- **Given data**
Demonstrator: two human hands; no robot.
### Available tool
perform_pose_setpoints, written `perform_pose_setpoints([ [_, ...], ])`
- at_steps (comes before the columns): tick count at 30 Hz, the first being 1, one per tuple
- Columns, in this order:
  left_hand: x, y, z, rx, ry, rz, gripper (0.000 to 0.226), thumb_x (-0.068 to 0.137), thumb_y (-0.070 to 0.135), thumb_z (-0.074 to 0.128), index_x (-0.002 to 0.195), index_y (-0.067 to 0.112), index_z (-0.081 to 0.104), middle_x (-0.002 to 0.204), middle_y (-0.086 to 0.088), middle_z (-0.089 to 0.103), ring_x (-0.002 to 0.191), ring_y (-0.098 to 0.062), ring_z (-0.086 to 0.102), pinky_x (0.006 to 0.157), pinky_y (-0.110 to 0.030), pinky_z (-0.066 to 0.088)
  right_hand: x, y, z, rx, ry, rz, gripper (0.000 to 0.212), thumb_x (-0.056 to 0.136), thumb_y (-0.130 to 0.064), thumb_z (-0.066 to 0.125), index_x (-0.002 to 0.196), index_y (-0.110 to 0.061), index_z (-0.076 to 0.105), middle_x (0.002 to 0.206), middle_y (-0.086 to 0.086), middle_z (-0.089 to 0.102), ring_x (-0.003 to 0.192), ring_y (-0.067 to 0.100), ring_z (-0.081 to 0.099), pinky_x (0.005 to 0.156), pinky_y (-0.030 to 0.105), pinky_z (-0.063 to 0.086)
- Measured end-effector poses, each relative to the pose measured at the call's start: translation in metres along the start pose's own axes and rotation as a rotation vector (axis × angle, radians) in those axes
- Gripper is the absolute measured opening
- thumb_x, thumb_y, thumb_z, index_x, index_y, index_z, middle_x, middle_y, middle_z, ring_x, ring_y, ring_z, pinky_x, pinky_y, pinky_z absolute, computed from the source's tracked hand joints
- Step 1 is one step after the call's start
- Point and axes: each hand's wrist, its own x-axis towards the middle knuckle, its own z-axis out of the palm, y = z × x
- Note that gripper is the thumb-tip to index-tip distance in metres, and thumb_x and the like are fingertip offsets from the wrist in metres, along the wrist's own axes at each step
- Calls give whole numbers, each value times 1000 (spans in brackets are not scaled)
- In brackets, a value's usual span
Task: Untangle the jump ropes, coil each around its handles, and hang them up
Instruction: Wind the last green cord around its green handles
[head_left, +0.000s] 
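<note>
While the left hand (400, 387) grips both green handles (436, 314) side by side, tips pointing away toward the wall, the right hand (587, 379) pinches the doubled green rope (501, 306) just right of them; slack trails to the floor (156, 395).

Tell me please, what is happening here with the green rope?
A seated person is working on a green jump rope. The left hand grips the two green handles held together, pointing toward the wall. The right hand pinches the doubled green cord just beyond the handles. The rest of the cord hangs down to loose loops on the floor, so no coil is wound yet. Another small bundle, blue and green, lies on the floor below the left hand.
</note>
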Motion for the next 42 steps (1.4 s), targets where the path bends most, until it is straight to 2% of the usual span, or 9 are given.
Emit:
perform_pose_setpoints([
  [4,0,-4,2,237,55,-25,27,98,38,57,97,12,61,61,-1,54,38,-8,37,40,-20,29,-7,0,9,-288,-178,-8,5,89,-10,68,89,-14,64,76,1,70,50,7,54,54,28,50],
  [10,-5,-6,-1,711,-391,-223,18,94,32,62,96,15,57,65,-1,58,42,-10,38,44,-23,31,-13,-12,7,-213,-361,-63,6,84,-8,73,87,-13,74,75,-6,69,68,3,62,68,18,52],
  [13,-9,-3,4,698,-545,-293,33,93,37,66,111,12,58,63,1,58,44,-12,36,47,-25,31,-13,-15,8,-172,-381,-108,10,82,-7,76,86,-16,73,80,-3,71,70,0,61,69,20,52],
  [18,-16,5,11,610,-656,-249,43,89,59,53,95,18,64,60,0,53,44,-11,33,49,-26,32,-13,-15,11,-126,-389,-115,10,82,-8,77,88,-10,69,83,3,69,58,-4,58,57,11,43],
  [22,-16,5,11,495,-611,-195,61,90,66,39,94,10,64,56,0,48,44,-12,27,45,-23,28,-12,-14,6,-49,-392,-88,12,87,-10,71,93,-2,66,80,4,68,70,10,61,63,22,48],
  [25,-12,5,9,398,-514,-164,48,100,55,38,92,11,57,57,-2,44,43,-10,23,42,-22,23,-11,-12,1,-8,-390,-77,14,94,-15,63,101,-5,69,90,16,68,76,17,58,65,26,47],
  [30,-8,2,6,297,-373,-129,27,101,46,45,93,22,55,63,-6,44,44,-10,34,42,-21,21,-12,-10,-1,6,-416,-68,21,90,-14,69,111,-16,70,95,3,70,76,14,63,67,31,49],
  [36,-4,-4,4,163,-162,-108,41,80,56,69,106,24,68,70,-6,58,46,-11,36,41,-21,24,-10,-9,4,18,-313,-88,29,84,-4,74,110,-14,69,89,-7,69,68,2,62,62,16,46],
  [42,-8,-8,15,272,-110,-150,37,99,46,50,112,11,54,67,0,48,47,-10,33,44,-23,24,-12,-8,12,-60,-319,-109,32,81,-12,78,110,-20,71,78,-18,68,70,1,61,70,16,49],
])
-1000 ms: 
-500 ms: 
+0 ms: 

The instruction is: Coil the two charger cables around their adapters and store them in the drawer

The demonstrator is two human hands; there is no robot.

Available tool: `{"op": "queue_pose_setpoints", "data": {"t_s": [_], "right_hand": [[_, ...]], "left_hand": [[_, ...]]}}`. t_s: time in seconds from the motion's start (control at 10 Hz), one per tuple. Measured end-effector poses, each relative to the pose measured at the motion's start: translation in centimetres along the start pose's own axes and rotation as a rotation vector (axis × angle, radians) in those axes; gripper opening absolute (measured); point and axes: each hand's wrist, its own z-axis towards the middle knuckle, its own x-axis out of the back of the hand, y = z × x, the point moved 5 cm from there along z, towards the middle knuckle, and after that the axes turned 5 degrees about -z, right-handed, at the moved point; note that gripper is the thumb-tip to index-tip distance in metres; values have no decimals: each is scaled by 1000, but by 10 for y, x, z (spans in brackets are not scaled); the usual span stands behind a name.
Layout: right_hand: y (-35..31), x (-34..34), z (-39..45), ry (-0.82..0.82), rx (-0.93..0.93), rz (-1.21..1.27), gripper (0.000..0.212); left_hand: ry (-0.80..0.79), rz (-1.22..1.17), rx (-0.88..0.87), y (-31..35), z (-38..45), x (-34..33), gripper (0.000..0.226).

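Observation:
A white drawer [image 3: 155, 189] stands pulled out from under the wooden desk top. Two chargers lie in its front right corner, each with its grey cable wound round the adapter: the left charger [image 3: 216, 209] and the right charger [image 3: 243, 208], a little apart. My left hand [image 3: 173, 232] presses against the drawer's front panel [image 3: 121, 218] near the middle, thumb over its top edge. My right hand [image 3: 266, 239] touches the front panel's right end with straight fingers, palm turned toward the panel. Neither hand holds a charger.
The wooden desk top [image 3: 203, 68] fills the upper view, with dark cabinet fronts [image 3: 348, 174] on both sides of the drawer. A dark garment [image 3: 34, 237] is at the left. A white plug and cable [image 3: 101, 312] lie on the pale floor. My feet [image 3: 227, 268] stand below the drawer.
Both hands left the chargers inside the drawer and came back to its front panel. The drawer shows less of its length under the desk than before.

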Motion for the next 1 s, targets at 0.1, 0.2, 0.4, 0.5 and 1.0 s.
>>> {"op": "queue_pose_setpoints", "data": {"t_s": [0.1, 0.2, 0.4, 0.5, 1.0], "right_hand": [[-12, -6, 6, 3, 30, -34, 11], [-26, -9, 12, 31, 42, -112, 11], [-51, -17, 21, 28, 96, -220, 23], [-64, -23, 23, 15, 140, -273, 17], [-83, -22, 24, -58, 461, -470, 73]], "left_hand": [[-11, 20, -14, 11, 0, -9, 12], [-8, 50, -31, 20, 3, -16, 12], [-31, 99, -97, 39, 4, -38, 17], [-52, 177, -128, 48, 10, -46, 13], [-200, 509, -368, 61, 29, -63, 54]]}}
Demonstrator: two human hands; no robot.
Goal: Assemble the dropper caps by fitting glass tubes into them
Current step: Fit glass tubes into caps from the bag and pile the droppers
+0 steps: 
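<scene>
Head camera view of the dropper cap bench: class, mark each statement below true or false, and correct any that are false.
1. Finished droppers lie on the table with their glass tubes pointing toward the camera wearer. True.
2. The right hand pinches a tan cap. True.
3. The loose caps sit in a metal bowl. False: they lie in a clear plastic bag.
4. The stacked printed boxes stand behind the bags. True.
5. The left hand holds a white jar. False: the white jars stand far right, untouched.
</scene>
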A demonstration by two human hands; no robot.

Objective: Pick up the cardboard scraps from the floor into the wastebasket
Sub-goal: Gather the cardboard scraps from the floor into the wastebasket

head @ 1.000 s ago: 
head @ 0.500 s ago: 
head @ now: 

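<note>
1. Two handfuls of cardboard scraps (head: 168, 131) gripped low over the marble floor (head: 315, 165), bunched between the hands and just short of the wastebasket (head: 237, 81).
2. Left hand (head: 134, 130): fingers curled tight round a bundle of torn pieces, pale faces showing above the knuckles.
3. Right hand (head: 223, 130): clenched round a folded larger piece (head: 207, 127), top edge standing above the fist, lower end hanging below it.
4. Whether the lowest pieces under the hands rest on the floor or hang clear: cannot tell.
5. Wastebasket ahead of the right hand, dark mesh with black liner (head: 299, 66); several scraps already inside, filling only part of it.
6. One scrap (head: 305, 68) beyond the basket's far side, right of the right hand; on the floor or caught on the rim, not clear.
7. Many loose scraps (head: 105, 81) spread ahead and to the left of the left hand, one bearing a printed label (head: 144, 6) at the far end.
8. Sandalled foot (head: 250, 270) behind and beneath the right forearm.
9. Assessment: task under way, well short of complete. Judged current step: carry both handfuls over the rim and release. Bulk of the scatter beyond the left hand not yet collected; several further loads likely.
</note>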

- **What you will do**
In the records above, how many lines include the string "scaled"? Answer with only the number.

- **Result of this task**
2